Internet ha rivoluzionato il mondo, è un dato di fatto. Ma nella società 2.0 sono molte le preoccupazioni che riguardano il suo utilizzo e le infinite possibilità offerte da questo strumento: eccessivo e incontrollato accesso ai siti porno, inaffidabilità delle informazioni reperite, anche in campo medico, diminuzione della capacità di concentrazione, dipendenza, depressione e via dicendo.
Ma avreste mai sospettato che il continuo utilizzo dei motori di ricerca stesse cambiando il nostro modo di imparare, ricordare e catalogare le cose? Uno studio americano della Columbia University di New York delinea i tratti di un futuro fatto di memorie collettive digitali e di persone con minori capacità mnemoniche.

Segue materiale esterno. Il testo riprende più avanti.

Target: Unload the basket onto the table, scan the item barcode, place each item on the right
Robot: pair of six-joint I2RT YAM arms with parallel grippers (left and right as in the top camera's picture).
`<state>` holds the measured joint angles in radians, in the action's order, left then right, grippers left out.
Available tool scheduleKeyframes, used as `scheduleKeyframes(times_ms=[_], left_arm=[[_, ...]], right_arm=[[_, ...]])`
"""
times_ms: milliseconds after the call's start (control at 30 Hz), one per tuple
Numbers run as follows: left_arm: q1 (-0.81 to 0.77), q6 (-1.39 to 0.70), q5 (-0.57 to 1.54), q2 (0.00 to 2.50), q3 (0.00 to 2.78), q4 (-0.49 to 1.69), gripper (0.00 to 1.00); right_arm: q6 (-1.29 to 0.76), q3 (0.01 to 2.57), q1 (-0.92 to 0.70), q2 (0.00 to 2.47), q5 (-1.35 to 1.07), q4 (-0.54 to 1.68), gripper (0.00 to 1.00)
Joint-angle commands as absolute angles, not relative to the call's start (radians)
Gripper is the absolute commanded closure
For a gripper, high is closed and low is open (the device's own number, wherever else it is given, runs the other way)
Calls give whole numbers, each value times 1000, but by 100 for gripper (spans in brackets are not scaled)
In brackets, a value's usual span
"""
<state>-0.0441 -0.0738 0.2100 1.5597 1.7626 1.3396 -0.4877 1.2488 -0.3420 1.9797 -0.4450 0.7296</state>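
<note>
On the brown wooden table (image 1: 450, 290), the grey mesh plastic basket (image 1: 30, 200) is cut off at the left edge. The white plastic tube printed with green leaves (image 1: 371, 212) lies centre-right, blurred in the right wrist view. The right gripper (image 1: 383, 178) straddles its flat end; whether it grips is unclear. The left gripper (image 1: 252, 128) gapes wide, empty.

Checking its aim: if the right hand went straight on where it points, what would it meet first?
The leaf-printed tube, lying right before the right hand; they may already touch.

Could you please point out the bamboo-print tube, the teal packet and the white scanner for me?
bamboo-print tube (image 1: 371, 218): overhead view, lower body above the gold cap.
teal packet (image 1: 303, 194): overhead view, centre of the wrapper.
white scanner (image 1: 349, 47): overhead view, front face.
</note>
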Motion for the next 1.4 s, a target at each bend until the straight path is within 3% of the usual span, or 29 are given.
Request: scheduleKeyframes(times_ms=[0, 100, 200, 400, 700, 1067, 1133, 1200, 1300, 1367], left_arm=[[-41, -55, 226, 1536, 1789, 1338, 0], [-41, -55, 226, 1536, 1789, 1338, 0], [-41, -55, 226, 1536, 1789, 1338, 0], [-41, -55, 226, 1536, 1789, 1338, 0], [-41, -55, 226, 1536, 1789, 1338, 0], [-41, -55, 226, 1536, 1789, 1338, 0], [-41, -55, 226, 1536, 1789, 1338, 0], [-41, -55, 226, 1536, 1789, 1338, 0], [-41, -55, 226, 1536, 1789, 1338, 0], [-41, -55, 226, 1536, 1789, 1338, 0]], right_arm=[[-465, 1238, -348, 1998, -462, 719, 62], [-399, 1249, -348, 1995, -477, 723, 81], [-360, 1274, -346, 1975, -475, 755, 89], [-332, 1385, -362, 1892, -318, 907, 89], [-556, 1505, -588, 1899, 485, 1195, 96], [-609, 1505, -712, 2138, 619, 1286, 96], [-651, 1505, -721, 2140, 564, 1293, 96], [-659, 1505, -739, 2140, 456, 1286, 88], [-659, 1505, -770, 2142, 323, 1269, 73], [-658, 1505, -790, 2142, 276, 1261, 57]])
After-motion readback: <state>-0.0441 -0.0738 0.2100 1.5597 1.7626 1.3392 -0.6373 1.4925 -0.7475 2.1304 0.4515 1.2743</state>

La ricerca, pubblicata su Science, ha coinvolto gruppi di studenti universitari in vari esperimenti, volti a capire in che modo l’uso di Internet abbia modificato le nostre capacità mnemoniche, riscontrando, ad esempio, che tanto più le domande erano attinenti a termini legati a Internet, quanto più i ragazzi si dimostravano lenti e inefficaci nelle risposte. Nel caso di parole estranee alla rete, come “nike” o “target”, invece, gli studenti risultavano più rapidi e preparati.
“Internet è un’interfaccia; ha reso il nostro sistema di memoria transattiva molto più connesso con cose a cui non avremmo avuto accesso in altra maniera – spiega Betsy Sparrow, autrice della ricerca, – facciamo sempre più affidamento su di esso, ma abbiamo anche accesso a molte più informazioni”.
La rete sta diventando, insomma, una sorta di memoria collettiva esterna al nostro cervello. Comoda e utile, certo, ma a quale prezzo?